Confidentiality and non-disclosure agreements are used to impose confidentiality obligations on parties receiving information on materials from disclosing parties which consider such information or material to be confidential. Drafting the appropriate contract requires consideration of some key issues. The first challenge is to identify, with particularity, the information which is confidential. There may be limitations on what information is deemed confidential, such as information already known to the signing party, or information made public, through government agency order, etc. The second question focuses on whether you are the party receiving or disclosing such information. The third issue concerns the duration for keeping the information confidential. Finally, consider whether the confidential information also qualifies as a trade secret. Also important is an explanation of the purpose for disclosure, i.e. when confidential information is only revealed to another party for a specific purpose.
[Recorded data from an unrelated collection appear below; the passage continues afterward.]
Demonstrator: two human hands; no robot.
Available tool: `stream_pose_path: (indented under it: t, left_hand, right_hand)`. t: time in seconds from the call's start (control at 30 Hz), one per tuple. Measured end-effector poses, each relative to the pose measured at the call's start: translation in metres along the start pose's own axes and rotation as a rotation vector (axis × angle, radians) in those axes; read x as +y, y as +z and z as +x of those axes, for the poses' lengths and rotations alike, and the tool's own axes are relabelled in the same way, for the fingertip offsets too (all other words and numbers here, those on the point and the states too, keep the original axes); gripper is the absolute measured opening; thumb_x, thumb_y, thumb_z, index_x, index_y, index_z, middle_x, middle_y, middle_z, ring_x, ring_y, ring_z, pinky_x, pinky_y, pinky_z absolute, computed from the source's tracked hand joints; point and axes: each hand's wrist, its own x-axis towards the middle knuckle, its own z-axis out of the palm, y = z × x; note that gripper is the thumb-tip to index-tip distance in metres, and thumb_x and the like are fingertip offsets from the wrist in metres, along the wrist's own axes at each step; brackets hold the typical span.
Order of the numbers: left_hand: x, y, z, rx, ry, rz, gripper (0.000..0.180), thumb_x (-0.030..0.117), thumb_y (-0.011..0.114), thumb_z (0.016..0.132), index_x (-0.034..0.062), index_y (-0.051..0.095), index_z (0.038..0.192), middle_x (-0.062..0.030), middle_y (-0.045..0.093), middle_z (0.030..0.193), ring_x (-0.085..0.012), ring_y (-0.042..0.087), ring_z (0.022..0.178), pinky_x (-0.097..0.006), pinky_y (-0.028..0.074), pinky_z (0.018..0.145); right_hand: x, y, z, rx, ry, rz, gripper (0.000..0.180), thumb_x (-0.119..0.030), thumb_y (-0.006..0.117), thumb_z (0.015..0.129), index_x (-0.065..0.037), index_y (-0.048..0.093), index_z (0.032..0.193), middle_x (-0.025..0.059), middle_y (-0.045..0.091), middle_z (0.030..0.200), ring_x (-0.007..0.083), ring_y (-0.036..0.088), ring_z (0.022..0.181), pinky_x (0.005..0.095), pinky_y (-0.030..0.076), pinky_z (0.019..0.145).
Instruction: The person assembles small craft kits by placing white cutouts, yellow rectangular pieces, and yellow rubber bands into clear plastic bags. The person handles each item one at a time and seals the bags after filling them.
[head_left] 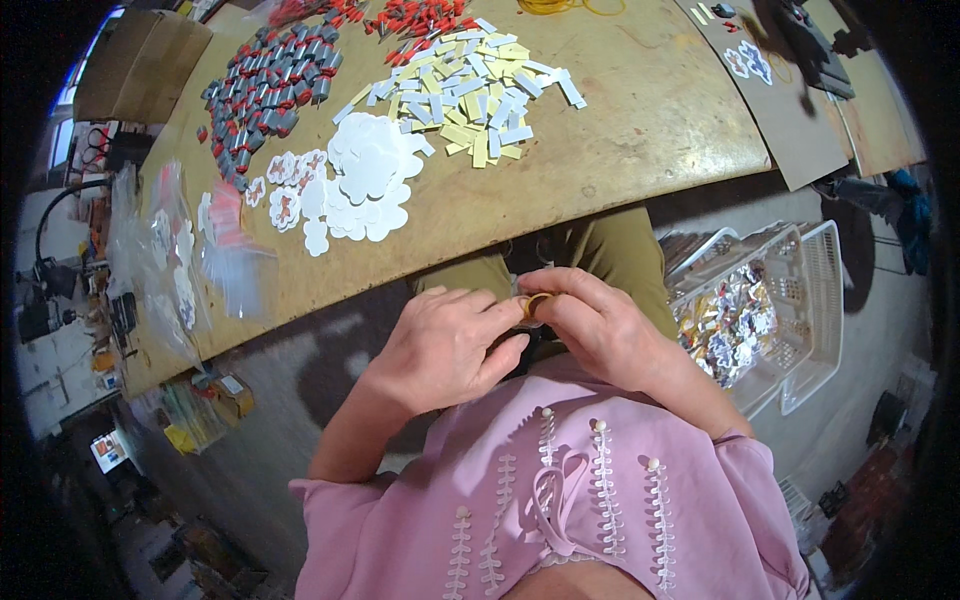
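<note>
Small assembly or packing workshop, hand-piecework type. Worn plywood worktable (620, 130), bare and scuffed, loaded with sorted stock: heap of grey-and-red small parts (268, 85), pile of white and yellow paper strips (480, 95), stack of white flower-shaped card cutouts (365, 185), clear plastic bags (165, 255) at the table's left edge. White plastic basket (815, 300) on the concrete floor holds finished shiny packets. Cardboard sheets (790, 110) lie on the table's right end.

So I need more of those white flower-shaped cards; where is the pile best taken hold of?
Take the white card pile at its near edge, coming from the lap side: cards there overhang loosely, while strips crowd the far side. Both hands hold a rubber band.
</note>
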Motion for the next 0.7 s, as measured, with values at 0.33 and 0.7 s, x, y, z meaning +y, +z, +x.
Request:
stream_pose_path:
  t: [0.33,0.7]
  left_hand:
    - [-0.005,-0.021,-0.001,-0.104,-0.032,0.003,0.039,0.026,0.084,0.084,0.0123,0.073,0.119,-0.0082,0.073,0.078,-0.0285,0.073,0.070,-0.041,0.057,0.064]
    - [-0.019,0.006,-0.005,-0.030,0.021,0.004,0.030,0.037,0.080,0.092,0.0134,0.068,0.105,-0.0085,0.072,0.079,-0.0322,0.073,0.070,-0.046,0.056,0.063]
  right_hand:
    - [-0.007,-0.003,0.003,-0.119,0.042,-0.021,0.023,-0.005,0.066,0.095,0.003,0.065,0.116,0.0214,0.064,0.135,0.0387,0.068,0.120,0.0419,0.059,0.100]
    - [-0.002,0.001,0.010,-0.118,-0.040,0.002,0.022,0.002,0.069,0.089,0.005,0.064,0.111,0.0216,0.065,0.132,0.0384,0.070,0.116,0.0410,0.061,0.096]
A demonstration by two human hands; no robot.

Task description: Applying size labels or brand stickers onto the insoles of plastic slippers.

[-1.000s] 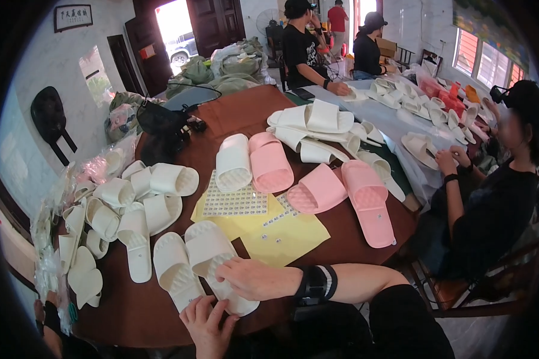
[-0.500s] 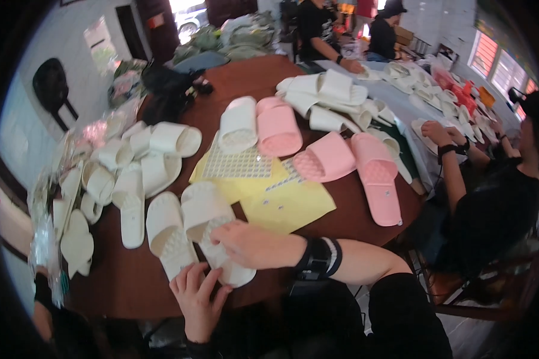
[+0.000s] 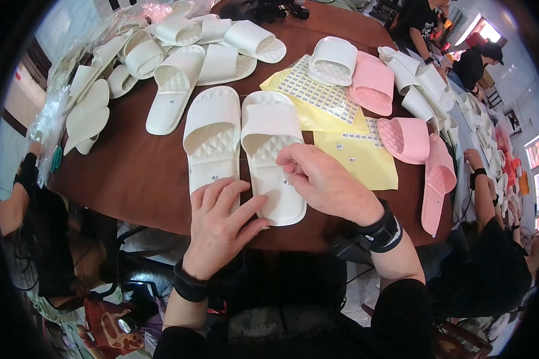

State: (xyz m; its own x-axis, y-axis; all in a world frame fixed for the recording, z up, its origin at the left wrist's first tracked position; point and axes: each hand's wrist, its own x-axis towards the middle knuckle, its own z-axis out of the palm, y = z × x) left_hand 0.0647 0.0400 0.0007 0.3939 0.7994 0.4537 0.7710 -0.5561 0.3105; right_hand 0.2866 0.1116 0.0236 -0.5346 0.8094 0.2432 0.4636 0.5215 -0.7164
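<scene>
A pair of white slide slippers lies side by side at the table's near edge, toes away from me: the left slipper [image 3: 212, 131] and the right slipper [image 3: 272, 128]. Each has a small printed mark on its footbed. My left hand [image 3: 218, 221] rests with fingers spread over the left slipper's heel, its thumb and index finger reaching the right slipper's heel. Over the right slipper's footbed, my right hand [image 3: 332, 179] has its fingers curled and pinched beside the mark; anything between them is hidden. Yellow sticker sheets [image 3: 371, 167] with small printed labels lie just beyond that hand.
Pink slippers [image 3: 440, 173] lie at right, and a white slipper [image 3: 332, 63] stands on the sheets. Several white slippers [image 3: 176, 90] are heaped at left beside clear plastic wrapping [image 3: 51, 143]. Green-handled scissors [image 3: 56, 158] lie at the left edge. Co-workers' arms [image 3: 485, 191] reach in from both sides.
The view has tipped down and turned, so the slippers appear nearer the middle. My right fingers have moved from the right slipper's strap edge to its footbed mark. My left hand stays at the heels.
</scene>
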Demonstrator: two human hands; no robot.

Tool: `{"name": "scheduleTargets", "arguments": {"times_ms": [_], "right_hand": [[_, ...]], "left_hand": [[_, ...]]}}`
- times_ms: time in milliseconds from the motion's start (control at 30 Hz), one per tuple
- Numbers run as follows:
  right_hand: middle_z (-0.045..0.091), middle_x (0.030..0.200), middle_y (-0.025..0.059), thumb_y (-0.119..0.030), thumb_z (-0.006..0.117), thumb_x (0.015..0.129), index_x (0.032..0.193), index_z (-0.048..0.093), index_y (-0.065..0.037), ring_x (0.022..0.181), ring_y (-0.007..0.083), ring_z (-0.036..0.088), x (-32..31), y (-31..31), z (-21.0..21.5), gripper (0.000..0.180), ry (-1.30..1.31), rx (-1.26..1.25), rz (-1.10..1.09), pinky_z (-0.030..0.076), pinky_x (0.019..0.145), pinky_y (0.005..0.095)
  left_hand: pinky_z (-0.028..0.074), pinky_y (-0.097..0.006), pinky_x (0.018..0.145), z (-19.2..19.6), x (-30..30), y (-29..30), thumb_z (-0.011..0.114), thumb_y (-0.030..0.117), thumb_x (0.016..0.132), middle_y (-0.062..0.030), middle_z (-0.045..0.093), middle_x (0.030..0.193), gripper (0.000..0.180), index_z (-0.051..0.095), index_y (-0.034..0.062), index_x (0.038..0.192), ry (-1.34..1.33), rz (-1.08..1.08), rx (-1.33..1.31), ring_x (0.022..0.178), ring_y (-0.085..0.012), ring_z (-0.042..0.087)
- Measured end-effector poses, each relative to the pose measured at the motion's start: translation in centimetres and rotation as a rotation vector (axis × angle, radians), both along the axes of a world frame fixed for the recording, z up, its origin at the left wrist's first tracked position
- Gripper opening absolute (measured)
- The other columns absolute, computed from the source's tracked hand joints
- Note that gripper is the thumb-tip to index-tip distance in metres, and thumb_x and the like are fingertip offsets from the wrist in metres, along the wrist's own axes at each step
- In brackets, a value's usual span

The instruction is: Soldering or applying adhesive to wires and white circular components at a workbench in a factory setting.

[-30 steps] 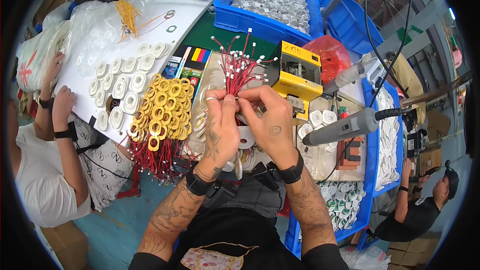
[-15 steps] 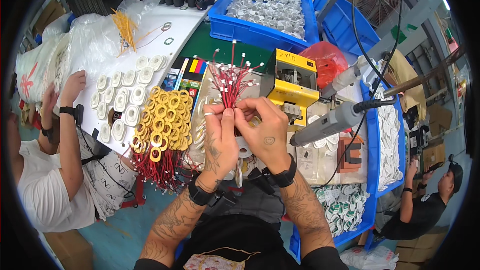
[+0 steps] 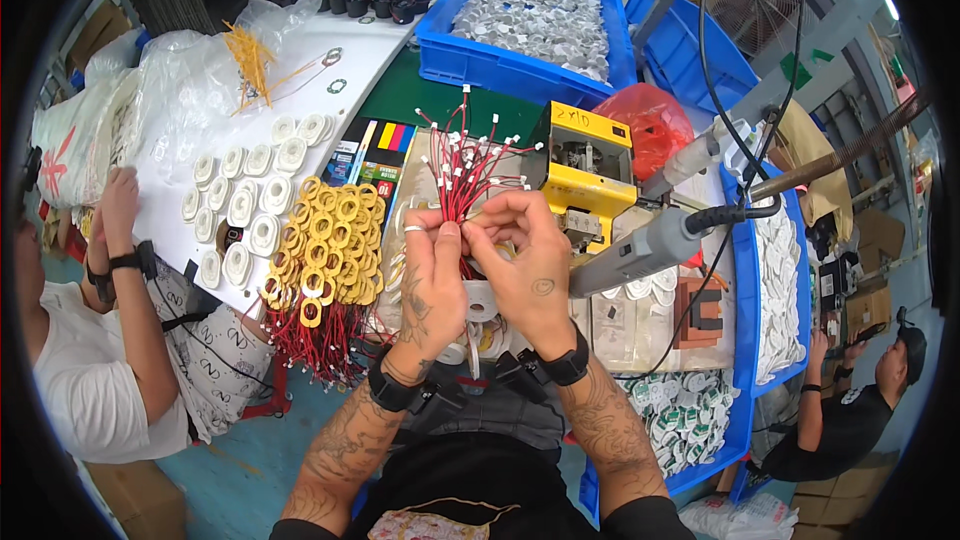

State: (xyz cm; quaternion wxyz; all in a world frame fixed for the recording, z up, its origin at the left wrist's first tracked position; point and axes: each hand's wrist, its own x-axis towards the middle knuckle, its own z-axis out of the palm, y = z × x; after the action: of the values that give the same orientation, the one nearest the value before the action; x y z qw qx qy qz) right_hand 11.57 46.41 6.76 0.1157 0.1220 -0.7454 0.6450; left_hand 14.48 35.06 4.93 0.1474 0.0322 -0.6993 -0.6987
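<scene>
A bunch of red wires with white plug ends [image 3: 460, 165] fans upward in front of me. My left hand [image 3: 432, 275] is closed around its lower part, thumb and fingers pressed together. Close beside it my right hand [image 3: 527, 265] pinches at the same wires with thumb and forefinger, its other fingers curled. Exactly which wires sit in that pinch is too small to make out. Below the hands, round white parts [image 3: 482, 302] show in part. To the left lies a stack of yellow rings [image 3: 330, 240] with red wires trailing toward me.
Right of the wires stands a yellow machine [image 3: 590, 160]. A grey cylindrical tool [image 3: 640, 255] on a cable hangs beside my right hand. Blue bins [image 3: 520, 75] of white parts flank the bench. White coil-like parts [image 3: 240, 205] lie left, near another person [image 3: 110, 360].
Both my hands have shifted slightly left, and the wire tops have spread differently. The grey tool has swung a little left. At left, the other person's hands have moved lower.
</scene>
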Motion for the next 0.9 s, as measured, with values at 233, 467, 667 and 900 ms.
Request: {"name": "scheduleTargets", "arguments": {"times_ms": [233,467,667,900], "right_hand": [[0.076,0.098,0.0095,-0.002,0.079,0.093,0.117,0.061,0.002,0.087,0.0158,0.075,-0.4,0.7,-1.0,0.03,-0.018,-0.001,0.072,0.06,0.077,0.031],[0.072,0.091,0.0092,-0.001,0.078,0.093,0.107,0.057,0.0,0.082,0.018,0.073,0.2,-0.3,-0.4,0.024,0.091,0.001,-0.019,0.06,0.076,0.0319],[0.075,0.095,0.0121,-0.002,0.076,0.095,0.114,0.07,0.004,0.086,0.0161,0.075,0.7,-0.3,-0.1,0.021,-0.102,-0.211,0.061,0.061,0.079,0.03],[0.076,0.096,0.0105,-0.006,0.076,0.097,0.105,0.076,0.001,0.085,0.0154,0.075,0.1,0.7,1.9,0.011,0.154,0.197,0.036,0.061,0.074,0.0301]], "left_hand": [[0.051,-0.03,0.085,-0.8,-0.2,-0.4,0.044,0.016,0.114,-0.0083,0.059,0.107,0.02,0.046,-0.0002,0.126,-0.021,-0.061,0.155,0.094,-0.0122,0.059],[0.045,-0.027,0.087,-0.9,0.0,0.3,0.045,0.018,0.114,-0.0034,0.056,0.102,0.019,0.048,0.0037,0.126,-0.005,-0.02,0.277,0.094,-0.01,0.052],[0.049,-0.027,0.084,-1.8,0.0,-0.4,0.045,0.014,0.114,-0.0069,0.062,0.104,0.02,0.045,0.001,0.128,0.022,-0.051,0.232,0.095,-0.0099,0.058],[0.05,-0.029,0.085,-1.2,0.1,0.0,0.044,0.015,0.114,-0.0084,0.063,0.106,0.02,0.045,0.0012,0.128,0.059,-0.037,0.11,0.094,-0.0108,0.059]]}}
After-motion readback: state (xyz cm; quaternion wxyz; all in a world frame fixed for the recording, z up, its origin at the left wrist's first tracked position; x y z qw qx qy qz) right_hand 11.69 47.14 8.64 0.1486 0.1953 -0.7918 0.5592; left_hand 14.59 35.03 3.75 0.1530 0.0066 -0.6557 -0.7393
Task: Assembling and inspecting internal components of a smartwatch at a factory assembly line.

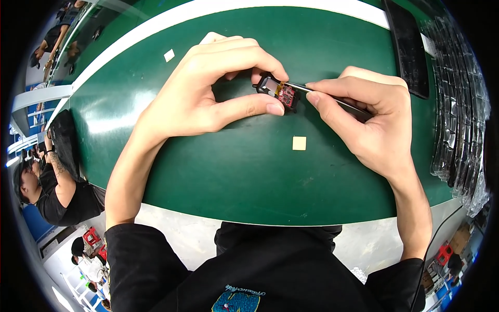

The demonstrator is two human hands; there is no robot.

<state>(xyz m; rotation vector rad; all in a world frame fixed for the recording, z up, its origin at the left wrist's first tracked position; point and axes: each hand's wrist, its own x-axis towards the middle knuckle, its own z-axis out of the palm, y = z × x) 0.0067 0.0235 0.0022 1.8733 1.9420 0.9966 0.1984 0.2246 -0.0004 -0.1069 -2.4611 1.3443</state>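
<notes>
Between the thumb and fingers of my left hand (208,86) is a small black electronic device (265,86), its casing uncovered. A red circuit board (286,96) shows inside it, beside a grey block and a strip of amber tape. My right hand (371,106) pinches a pair of dark, slim tweezers (340,99). Their tip reaches the device near the tape and the board; whether they grip a part there is too small to tell. Both hands are held over the green tabletop (234,177).
A pale square piece (299,143) lies on the tabletop below the device, and another white piece (169,55) lies at the far left. At the right stand a black tray (408,49) and stacked clear plastic trays (457,114). A person (62,177) sits at the left.
</notes>
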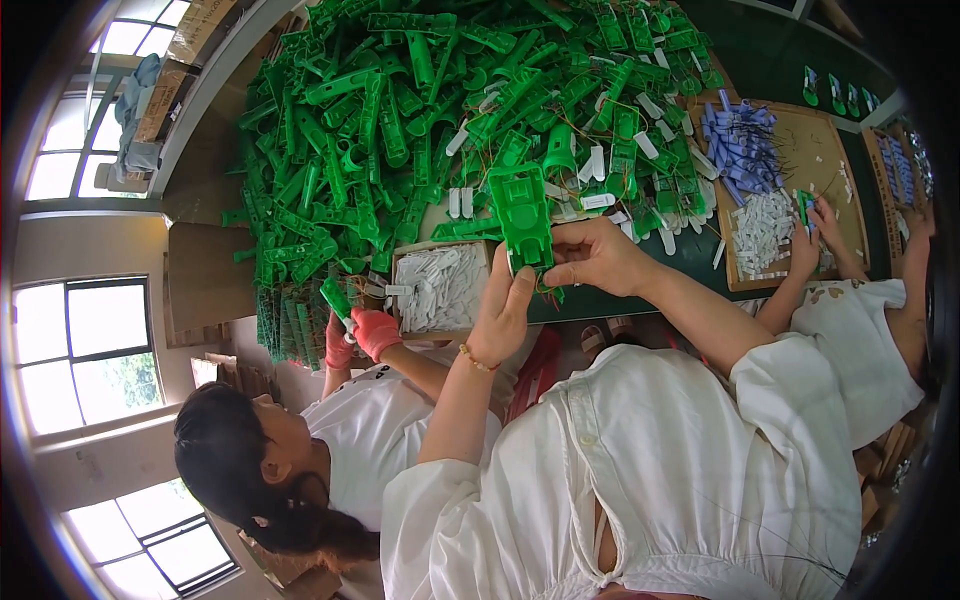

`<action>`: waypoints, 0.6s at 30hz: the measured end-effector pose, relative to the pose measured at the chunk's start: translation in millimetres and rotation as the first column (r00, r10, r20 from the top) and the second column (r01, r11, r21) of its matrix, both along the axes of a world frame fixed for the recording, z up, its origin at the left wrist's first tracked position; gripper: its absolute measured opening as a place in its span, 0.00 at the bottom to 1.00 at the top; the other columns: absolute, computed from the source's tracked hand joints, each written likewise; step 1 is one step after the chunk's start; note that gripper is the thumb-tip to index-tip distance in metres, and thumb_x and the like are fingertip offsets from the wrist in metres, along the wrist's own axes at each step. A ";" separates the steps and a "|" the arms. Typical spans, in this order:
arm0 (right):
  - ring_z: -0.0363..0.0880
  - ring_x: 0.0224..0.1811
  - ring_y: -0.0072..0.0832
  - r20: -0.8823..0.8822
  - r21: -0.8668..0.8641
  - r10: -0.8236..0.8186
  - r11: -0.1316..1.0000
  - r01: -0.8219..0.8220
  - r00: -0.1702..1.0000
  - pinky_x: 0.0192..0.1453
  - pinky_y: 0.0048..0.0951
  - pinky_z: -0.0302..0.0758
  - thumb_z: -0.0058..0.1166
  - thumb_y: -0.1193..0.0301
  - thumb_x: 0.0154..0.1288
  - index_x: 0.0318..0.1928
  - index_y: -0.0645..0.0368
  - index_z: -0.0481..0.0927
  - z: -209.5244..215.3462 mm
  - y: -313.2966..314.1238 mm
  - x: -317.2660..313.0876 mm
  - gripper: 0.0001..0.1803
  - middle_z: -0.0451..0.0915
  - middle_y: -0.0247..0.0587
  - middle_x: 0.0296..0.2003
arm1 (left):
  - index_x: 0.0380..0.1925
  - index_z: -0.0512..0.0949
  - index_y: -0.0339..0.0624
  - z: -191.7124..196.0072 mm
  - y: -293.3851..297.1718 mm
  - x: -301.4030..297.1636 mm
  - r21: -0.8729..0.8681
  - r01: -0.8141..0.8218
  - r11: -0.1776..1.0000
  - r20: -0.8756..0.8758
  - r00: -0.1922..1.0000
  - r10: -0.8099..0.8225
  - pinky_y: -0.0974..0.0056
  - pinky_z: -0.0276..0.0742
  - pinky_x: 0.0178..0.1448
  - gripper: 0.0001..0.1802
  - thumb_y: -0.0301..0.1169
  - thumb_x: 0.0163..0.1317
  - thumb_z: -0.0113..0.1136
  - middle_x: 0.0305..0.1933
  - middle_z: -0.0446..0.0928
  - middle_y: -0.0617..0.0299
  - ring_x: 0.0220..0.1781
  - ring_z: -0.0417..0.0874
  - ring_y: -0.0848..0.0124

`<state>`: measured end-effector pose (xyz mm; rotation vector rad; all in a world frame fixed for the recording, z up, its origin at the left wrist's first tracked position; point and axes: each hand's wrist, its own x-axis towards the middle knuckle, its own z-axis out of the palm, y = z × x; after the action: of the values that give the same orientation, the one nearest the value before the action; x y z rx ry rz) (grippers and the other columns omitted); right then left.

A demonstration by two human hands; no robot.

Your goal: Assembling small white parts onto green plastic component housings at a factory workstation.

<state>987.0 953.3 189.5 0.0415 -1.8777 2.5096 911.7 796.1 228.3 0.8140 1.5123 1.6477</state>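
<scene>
A green moulded plastic housing (522, 200), open side showing, stands up between my hands. My left hand (503, 318) grips its lower end, thumb in front. My right hand (598, 260) is closed at the same lower end from the right, fingertips pinched against it. A short bit of green and thin wire shows below the fingertips; what exactly they pinch is partly hidden. Beyond my hands lies a big heap of green plastic housings (390, 120), some with white parts and red and yellow wires.
A box of white plastic pieces (440, 285) stands left of my hands. On the right, a cardboard tray (815, 150) holds purple cylinders (740, 140) and white pieces. Co-workers sit on both sides; the left one's red gloves (375, 332) hold a green part.
</scene>
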 end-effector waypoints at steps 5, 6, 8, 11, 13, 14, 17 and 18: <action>0.72 0.35 0.14 -0.019 -0.099 -0.120 0.988 0.118 0.993 0.39 0.18 0.72 0.59 0.80 0.52 0.49 0.64 0.75 21.7 -18.4 15.8 0.20 0.77 0.32 0.34 | 0.55 0.57 0.34 16.2 -6.4 5.6 -0.045 0.023 0.999 -0.261 0.965 -0.034 0.68 0.65 0.52 0.19 0.27 0.65 0.35 0.46 0.67 0.58 0.47 0.69 0.71; 0.73 0.34 0.15 -0.068 -0.108 -0.197 0.976 0.189 0.978 0.39 0.18 0.73 0.59 0.79 0.53 0.47 0.65 0.75 27.2 -22.6 18.0 0.18 0.78 0.33 0.33 | 0.55 0.57 0.34 12.5 -6.8 6.4 -0.043 0.021 0.999 -0.262 0.965 -0.031 0.68 0.65 0.52 0.19 0.27 0.65 0.35 0.46 0.67 0.58 0.47 0.69 0.71; 0.73 0.35 0.15 -0.032 -0.046 -0.223 0.974 0.221 0.974 0.39 0.19 0.73 0.58 0.79 0.54 0.47 0.65 0.75 28.8 -25.8 19.2 0.18 0.78 0.33 0.34 | 0.54 0.58 0.34 -0.6 -5.0 3.9 0.040 -0.037 0.999 -0.189 0.981 0.044 0.67 0.65 0.51 0.18 0.26 0.64 0.34 0.46 0.67 0.59 0.46 0.68 0.71; 0.74 0.36 0.17 -0.034 -0.044 -0.282 0.959 0.281 0.959 0.39 0.20 0.73 0.58 0.78 0.55 0.48 0.66 0.75 27.5 -25.9 16.0 0.18 0.78 0.34 0.36 | 0.56 0.58 0.34 2.9 -0.4 5.3 -0.062 -0.065 0.996 -0.285 0.957 0.044 0.68 0.64 0.52 0.20 0.27 0.63 0.36 0.48 0.66 0.58 0.47 0.67 0.71; 0.75 0.37 0.19 -0.092 0.022 -0.314 0.948 0.317 0.945 0.40 0.22 0.74 0.57 0.76 0.56 0.48 0.65 0.74 27.0 -20.1 17.9 0.18 0.77 0.34 0.39 | 0.57 0.56 0.35 11.2 -0.6 4.2 -0.054 -0.004 0.999 -0.280 0.960 -0.012 0.67 0.63 0.54 0.22 0.26 0.62 0.39 0.50 0.65 0.57 0.49 0.67 0.69; 0.75 0.37 0.19 -0.096 0.022 -0.316 0.947 0.319 0.944 0.40 0.22 0.74 0.57 0.76 0.56 0.48 0.65 0.74 33.9 -18.5 19.2 0.18 0.77 0.34 0.39 | 0.58 0.56 0.34 15.4 -0.6 8.1 -0.010 -0.003 1.000 -0.332 0.943 0.000 0.66 0.62 0.56 0.23 0.25 0.62 0.40 0.51 0.65 0.56 0.51 0.67 0.67; 0.75 0.36 0.19 -0.235 0.099 -0.373 0.909 0.404 0.897 0.39 0.21 0.73 0.56 0.76 0.55 0.48 0.63 0.74 48.3 -14.6 24.1 0.18 0.77 0.34 0.39 | 0.58 0.59 0.34 14.8 -1.6 6.0 0.024 -0.056 0.998 -0.589 0.806 0.060 0.63 0.61 0.58 0.23 0.23 0.60 0.44 0.53 0.66 0.53 0.53 0.68 0.61; 0.74 0.35 0.20 -0.271 0.184 -0.387 0.878 0.443 0.881 0.38 0.22 0.72 0.56 0.75 0.54 0.47 0.62 0.74 45.9 -14.4 25.4 0.18 0.76 0.35 0.40 | 0.57 0.60 0.34 14.3 -2.3 8.7 0.028 -0.090 0.996 -0.568 0.818 0.090 0.63 0.62 0.58 0.22 0.23 0.60 0.45 0.52 0.66 0.52 0.53 0.69 0.59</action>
<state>1012.5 938.9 235.4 -0.0680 -1.8473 1.9007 920.4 793.8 242.6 1.3409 1.9790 1.5411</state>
The agreement should set forth what the purpose is. Other provisions that are commonly found in confidentiality agreements include:
- a provision allowing the remainder of an agreement to stay in effect even if a portion of the agreement is found to be unenforceable,
- a provision stating that the agreement is binding on heirs and assigns,
- a provision calling for a return of confidential materials after use by Recipient,
- a provision stating that the Discloser has the right to receive an injunction from a court if the agreement is breached,
- a provision specifically specifying that the Discloser owns all confidential information,
- a provision specifying that disputes should be arbitrated, and
- a provision governing the controlling law for the contract.